* WORK REQUIRED *
The required output is the full listing below, reproduced word for word.

* STORED DATA *
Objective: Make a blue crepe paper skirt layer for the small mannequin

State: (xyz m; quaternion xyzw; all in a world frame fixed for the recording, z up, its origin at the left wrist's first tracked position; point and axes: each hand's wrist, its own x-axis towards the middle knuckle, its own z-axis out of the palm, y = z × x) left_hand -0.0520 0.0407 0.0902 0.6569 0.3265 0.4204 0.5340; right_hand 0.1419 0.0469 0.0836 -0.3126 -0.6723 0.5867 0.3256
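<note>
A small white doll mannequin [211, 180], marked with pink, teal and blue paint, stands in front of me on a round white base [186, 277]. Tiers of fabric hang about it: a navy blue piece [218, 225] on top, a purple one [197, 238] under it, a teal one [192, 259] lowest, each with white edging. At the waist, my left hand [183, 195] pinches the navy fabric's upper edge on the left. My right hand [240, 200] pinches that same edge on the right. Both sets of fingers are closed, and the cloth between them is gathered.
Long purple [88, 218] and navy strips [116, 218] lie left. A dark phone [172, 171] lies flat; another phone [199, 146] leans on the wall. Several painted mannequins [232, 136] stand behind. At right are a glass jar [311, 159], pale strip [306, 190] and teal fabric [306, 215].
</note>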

* OUTPUT FOR THIS TASK *
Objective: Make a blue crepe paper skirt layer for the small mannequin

State: (xyz m; quaternion xyzw; all in a world frame fixed for the recording, z up, its origin at the left wrist's first tracked position; point and axes: each hand's wrist, its own x-axis towards the middle knuckle, its own z-axis out of the palm, y = z × x) left_hand -0.0520 0.0407 0.0902 0.6569 0.3265 0.4204 0.5340; right_hand 0.1419 0.0469 0.0836 -0.3126 -0.6723 0.5867 0.3256
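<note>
A small white doll mannequin [211, 180], marked with pink, teal and blue paint, stands in front of me on a round white base [186, 277]. Tiers of fabric hang about it: a navy blue piece [218, 225] on top, a purple one [197, 238] under it, a teal one [192, 259] lowest, each with white edging. At the waist, my left hand [183, 195] pinches the navy fabric's upper edge on the left. My right hand [240, 200] pinches that same edge on the right. Both sets of fingers are closed, and the cloth between them is gathered.
Long purple [88, 218] and navy strips [116, 218] lie left. A dark phone [172, 171] lies flat; another phone [199, 146] leans on the wall. Several painted mannequins [232, 136] stand behind. At right are a glass jar [311, 159], pale strip [306, 190] and teal fabric [306, 215].
</note>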

This output requires no further additions.